Aunque no faltan los comentaristas “paleros”, tanto de radio como de la TV, que en sus transmisiones se la pasan justificando las derrotas del Sarape. Para nada mencionan las causas raíz de las mismas con tal de no perder la chamba y que todavía algunos de ellos tienen el descaro de mencionar que el mal rendimiento del Sarape es por culpa de la afición (???) y que el dizque “Comité de Toma de Decisiones” ha hecho su esfuerzo para reforzar el equipo.

Y hasta en los “desafíos” también los ha perdido este panameño en su gran mayoría.

Sobre el historial del desempeño de los managers extranjeros con el Sarape, los resultados obtenidos son los siguientes en los juegos ganados, juegos perdidos y su porcentaje de los mismos:

1976: Enrique Izquierdo (Cuba) fue cesado después de un 44-44 (.500) y el equipo terminó por no calificar a la postemporada.

1985: Roger Vernon Freed (USA) fue cesado después de un 18-23-1 (.439) y el equipo terminó por no calificar a la postemporada.

1990: Aurelio Monteagudo (Cuba-Venezuela) fue cesado después de un 41-45 (.476) y el equipo terminó por no calificar a la postemporada.

2002: Tim Johnson (USA) que logró terminar esa temporada con un 66-43 (.605) pero el Sarape fue eliminado en seis juegos ante unos sorpresivos Tecolotes.
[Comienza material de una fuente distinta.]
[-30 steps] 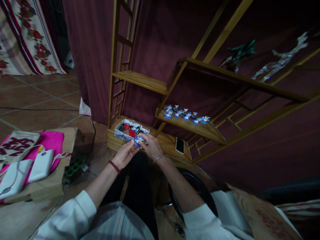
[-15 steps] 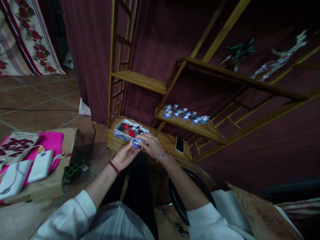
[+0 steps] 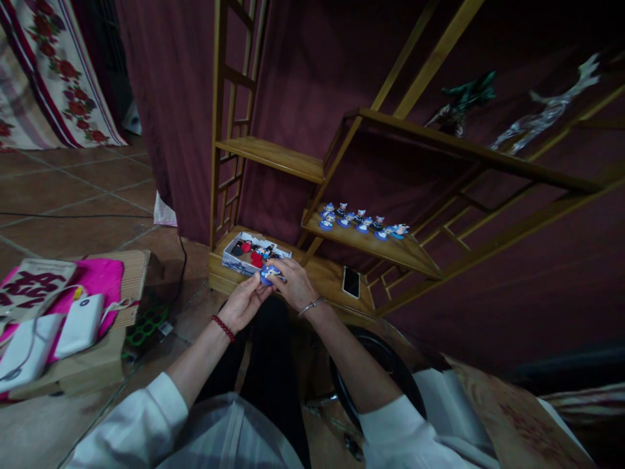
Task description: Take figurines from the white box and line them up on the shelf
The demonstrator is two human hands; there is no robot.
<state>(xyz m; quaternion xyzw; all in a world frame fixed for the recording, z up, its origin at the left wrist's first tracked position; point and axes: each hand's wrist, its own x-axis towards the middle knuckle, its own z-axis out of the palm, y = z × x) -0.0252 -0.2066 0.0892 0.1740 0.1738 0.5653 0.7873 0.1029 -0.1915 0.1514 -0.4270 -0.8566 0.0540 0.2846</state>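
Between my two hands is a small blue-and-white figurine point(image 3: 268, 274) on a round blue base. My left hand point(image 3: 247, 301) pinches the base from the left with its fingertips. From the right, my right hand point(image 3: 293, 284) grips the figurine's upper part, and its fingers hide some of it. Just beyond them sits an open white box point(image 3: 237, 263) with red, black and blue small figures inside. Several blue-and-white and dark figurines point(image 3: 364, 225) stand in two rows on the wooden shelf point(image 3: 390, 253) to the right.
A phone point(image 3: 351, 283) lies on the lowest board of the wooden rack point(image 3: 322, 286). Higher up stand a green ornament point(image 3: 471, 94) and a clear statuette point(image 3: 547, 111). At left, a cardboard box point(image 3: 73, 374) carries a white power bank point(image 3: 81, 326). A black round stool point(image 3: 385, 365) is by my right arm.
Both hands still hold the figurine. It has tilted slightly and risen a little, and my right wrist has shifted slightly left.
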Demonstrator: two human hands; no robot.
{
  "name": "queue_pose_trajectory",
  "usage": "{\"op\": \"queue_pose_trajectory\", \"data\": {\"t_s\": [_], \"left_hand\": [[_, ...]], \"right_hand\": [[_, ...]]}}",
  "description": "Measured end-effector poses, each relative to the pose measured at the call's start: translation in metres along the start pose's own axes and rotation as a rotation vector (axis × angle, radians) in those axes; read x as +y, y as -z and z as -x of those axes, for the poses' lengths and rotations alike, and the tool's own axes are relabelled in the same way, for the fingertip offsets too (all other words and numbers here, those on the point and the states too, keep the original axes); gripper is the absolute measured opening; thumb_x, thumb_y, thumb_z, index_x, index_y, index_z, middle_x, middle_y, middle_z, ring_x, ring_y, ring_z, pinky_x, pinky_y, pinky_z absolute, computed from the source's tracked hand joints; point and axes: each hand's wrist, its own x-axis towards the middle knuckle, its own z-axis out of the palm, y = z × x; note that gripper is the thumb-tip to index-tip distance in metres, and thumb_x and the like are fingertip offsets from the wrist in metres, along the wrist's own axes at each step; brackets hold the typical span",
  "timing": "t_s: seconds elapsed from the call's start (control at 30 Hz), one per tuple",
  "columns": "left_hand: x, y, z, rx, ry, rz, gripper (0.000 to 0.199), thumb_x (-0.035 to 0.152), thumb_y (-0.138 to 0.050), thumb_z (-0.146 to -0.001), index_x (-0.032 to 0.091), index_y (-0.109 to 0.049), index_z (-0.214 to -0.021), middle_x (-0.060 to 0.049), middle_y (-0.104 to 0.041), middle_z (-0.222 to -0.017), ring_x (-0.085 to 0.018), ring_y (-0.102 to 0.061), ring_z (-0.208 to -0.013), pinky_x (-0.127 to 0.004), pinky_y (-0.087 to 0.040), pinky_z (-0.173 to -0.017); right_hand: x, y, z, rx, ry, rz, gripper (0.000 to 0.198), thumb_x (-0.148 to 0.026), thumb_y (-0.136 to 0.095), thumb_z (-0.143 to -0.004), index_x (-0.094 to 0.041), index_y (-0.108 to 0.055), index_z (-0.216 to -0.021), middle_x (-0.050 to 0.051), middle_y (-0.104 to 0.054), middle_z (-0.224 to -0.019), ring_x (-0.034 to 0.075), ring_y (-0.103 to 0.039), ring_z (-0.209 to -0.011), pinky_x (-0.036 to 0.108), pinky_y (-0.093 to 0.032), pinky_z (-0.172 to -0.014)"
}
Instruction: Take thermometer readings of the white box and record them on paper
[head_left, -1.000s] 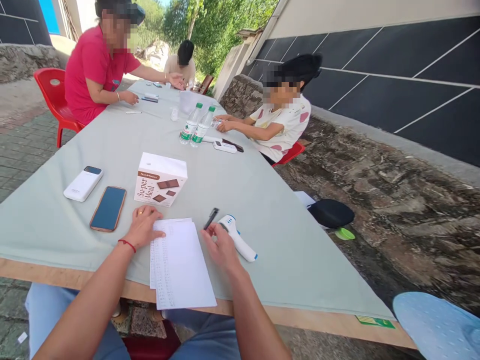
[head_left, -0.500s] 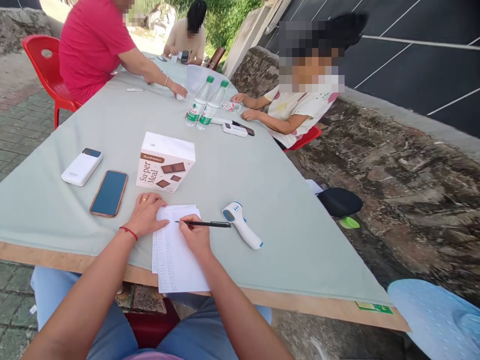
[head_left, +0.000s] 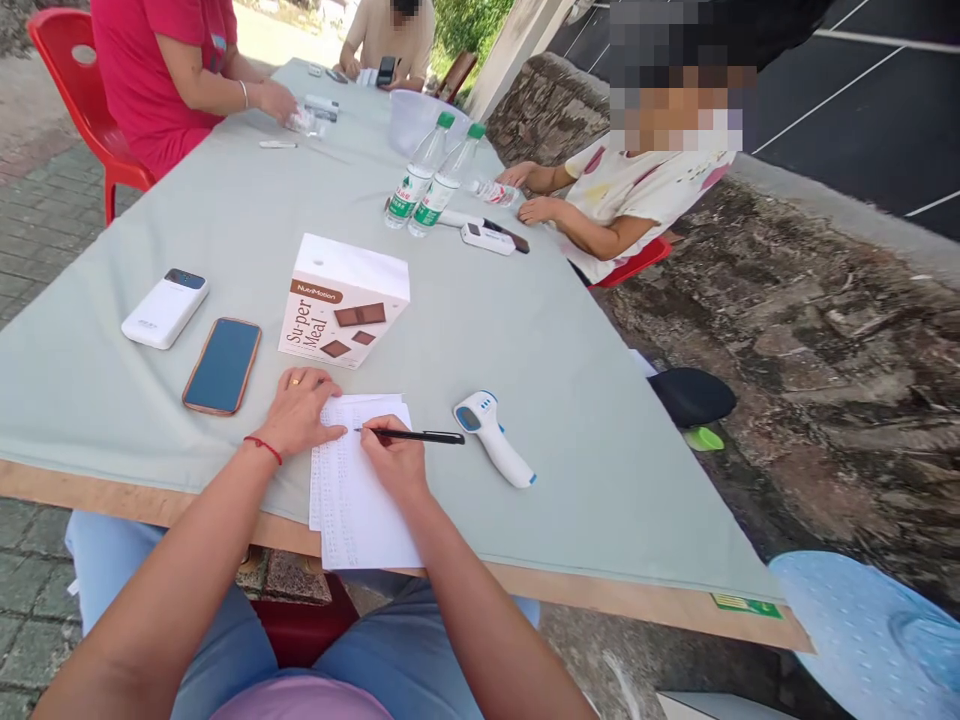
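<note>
Sheets of paper (head_left: 371, 520), with columns of small handwriting down the left, lie at the table's near edge. My right hand (head_left: 395, 462) is closed around a black pen (head_left: 424, 436), its tip at the upper part of the top sheet. My left hand (head_left: 301, 412) rests flat with fingers stretched, its thumb on the sheets' upper left edge. Just beyond stands a white and brown "Super Meal" box (head_left: 345, 300). To the right of the pen lies a white and blue infrared thermometer (head_left: 495, 440). A smartphone (head_left: 223, 366) and a white power bank (head_left: 165, 308) lie to the left.
Two water bottles (head_left: 424, 180) with green caps stand farther up the table, near a translucent basin (head_left: 412, 120) and a small white device (head_left: 487, 238). Co-workers sit on the left, on the right and at the far end. A wooden table edge (head_left: 600, 595) shows below the grey-green cloth.
The view has shifted slightly. The co-worker in red has drawn a reaching hand back from near the bottles to the left side. My hands stay at the paper, with the pen still held.
</note>
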Motion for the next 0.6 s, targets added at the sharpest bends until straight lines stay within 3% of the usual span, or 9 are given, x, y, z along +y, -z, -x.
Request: {"op": "queue_pose_trajectory", "data": {"t_s": [0.6], "left_hand": [[0.0019,0.0027,-0.0007,-0.016,-0.004,-0.021,0.044,0.038,-0.077,-0.069,0.021,-0.061,-0.107,-0.009,-0.057,-0.120,-0.028,-0.047,-0.117,-0.047,-0.027,-0.107]], "right_hand": [[0.0003,0.0005,0.0001,0.055,-0.022,-0.041,0.009,-0.031,-0.058,-0.063,-0.022,-0.060,-0.063,-0.002,-0.058,-0.061,0.015,-0.050,-0.059,0.028,-0.042,-0.058]]}}
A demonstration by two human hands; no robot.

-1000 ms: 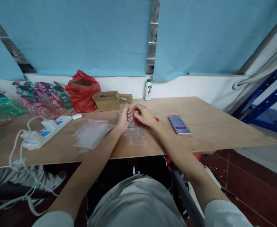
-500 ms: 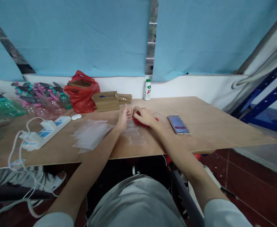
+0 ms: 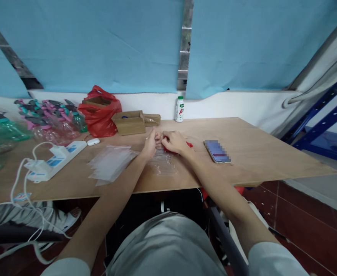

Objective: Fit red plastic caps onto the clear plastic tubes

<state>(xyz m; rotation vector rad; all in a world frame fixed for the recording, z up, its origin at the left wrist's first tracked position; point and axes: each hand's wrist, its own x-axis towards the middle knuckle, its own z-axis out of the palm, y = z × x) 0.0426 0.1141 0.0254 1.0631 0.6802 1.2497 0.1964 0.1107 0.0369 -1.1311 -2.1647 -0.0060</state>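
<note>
My left hand (image 3: 151,145) is closed above the table, its fingers curled in front of my right hand. My right hand (image 3: 174,142) is bent over with its fingertips pinched close to the left fingers. What either hand grips is too small and hidden to make out. Beneath and beside the right hand lie red pieces (image 3: 189,144), partly covered by it. Just below both hands, a row of thin clear plastic tubes (image 3: 163,165) rests on the wood. Left of my left forearm is a fanned stack of clear plastic bags (image 3: 109,163).
A phone (image 3: 217,151) lies to the right. Along the back stand a white bottle with a green cap (image 3: 179,109), a cardboard box (image 3: 130,124) and a red plastic bag (image 3: 101,115). Farther left are a power strip (image 3: 52,163), an earbud case (image 3: 93,142) and several spray bottles (image 3: 61,122).
My right hand has shifted slightly, its fingers drawn lower and closer over the red pieces. The left hand has hardly moved, and other things lie where they were.
</note>
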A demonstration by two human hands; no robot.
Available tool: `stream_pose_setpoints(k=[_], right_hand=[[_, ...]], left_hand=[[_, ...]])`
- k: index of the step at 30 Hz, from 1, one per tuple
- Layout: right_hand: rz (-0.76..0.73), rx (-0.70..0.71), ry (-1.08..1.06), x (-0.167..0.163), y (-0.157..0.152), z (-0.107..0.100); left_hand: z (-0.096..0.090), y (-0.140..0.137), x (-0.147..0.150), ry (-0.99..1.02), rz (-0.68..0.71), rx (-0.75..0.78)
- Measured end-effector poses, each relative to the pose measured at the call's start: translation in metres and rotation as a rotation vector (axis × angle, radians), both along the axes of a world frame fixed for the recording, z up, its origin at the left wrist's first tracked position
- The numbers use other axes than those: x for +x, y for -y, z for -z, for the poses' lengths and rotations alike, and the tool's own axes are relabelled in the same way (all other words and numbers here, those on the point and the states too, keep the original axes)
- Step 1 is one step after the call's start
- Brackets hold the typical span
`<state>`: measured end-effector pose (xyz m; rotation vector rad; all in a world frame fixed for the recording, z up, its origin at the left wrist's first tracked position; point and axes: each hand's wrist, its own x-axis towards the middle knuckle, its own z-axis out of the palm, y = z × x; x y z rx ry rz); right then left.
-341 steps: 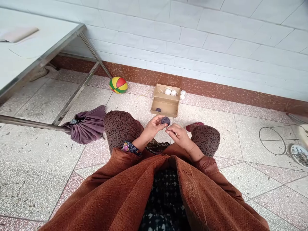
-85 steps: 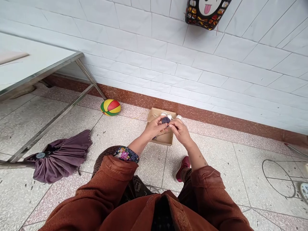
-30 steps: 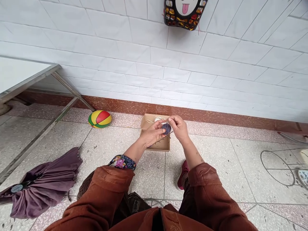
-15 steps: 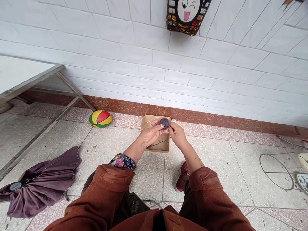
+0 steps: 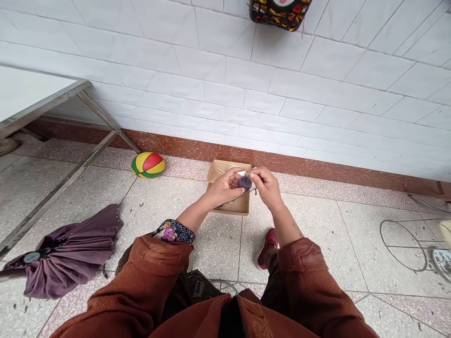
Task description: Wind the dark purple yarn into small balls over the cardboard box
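My left hand (image 5: 222, 188) is closed around a small ball of purple-grey yarn (image 5: 244, 183), its thumb along the near side. To the right of the ball, the fingers of my right hand (image 5: 265, 184) are pinched together on what looks like the strand of the yarn; the fingertips are partly hidden. A dark strand slants below the ball, over an open cardboard box (image 5: 240, 208) on the floor. Inside the box's far part lie white strands and a white thing, partly covered by my hands.
A striped ball (image 5: 148, 165) rests by the wall, beside a metal-framed table (image 5: 38, 94). At left lies a purple umbrella (image 5: 75, 256), partly folded. A wire ring stand (image 5: 403, 245) is on the right. Overhead, a black basket (image 5: 278, 16) hangs on the tiled wall.
The yarn ball has turned in my left hand, and my left fingers have opened wider around it. My right hand has shifted slightly right. The view has tilted down a little.
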<state>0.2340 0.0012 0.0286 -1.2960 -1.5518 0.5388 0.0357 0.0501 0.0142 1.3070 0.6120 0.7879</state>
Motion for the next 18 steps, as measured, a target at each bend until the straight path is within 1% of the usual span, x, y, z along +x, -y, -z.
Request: stream_pose_setpoints(k=[2,3,5,7,10,13,16,18], right_hand=[[0.062,-0.021,-0.035,0.000,-0.005,0.007],[0.084,-0.036,-0.051,0.000,-0.007,0.011],[0.105,-0.073,-0.071,-0.002,-0.009,0.018],[0.088,-0.107,-0.064,-0.004,-0.009,0.023],[0.033,-0.132,-0.011,-0.007,-0.008,0.025],[-0.044,-0.121,0.042,-0.012,-0.003,0.021],[-0.206,-0.125,0.060,-0.015,0.004,0.011],[-0.299,-0.142,0.031,-0.016,0.009,0.004]], left_hand=[[-0.001,0.003,0.001,0.073,0.066,-0.039],[-0.001,0.004,0.001,0.107,0.076,-0.059],[0.000,0.004,0.002,0.166,0.057,-0.101],[0.001,0.003,0.003,0.218,0.014,-0.149],[0.003,-0.001,0.004,0.279,-0.047,-0.207],[0.002,-0.006,0.004,0.287,-0.126,-0.214],[0.000,-0.009,0.004,0.207,-0.250,-0.174],[-0.001,-0.010,0.004,0.123,-0.313,-0.142]])
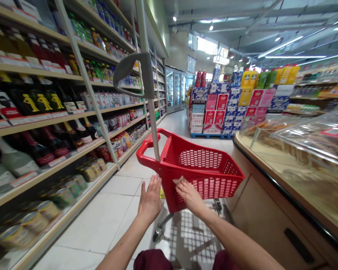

Posteriormente no le fue renovado el contrato

2009: Orlando Sánchez (Puerto Rico) que logró terminar esa temporada con un 59-48 (.551) y los llevó hasta el campeonato

2010: Orlando Sánchez (Puerto Rico) que logró terminar esa temporada con un 55-49 (.528) y los llevó hasta el bicampeonato. 

2011: Orlando Sánchez (Puerto Rico) fue cesado después de un 36-50 (.418) y el equipo terminó por no calificar a la postemporada. 

2017: Orlando Sánchez (Puerto Rico) fue cesado después de un 17-26 (0.395) y el equipo terminó por no calificar a la postemporada. 

2018: “Me da Flojera el escribir su nombre” (Panamá) va con un 15-26 (.365)… y si calculamos su estimación por medio de la aplicación de la “Regla de Tres” aprendida desde la educación primaria, en teoría va a terminar con un 20-36 (.357) con lo que se concluye que terminará esta primera de dos mini temporadas como LA PEOR DE LA HISTORIA DE UN MANAGER EXTRANJERO y sólo superaría al peor de toda la historia que fue en las épocas en que se jugó por el sistema de puntos y a dos vueltas (1993-2010) cuando en 1996 se terminó la primera vuelta con un 20-38 (.345) estando de managers tanto Roberto Castellón como Miguel Solís. Aunque muy lejos de aquel horrendo 41-81 (.336) en 1987 estando de managers tanto Victor Favela como Felipe “Brazo Fuerte” Leal.

En otros tiempos este manager ya no estaría dirigiendo al Sarape, pero como les saldría muy caro el indemnizarlo porque este cuate cobra en dólares a costa del erario público, me cae que este trabajo lo haría mucho mejor cualquier manager de un equipo de la Liga de Veteranos de la ciudad y cobrando barato en nuestra muy devaluada moneda nacional.

Como diría El Chapulín Colorado en su viejo y conocido refrán: “LO BARATO… SALE CARO”.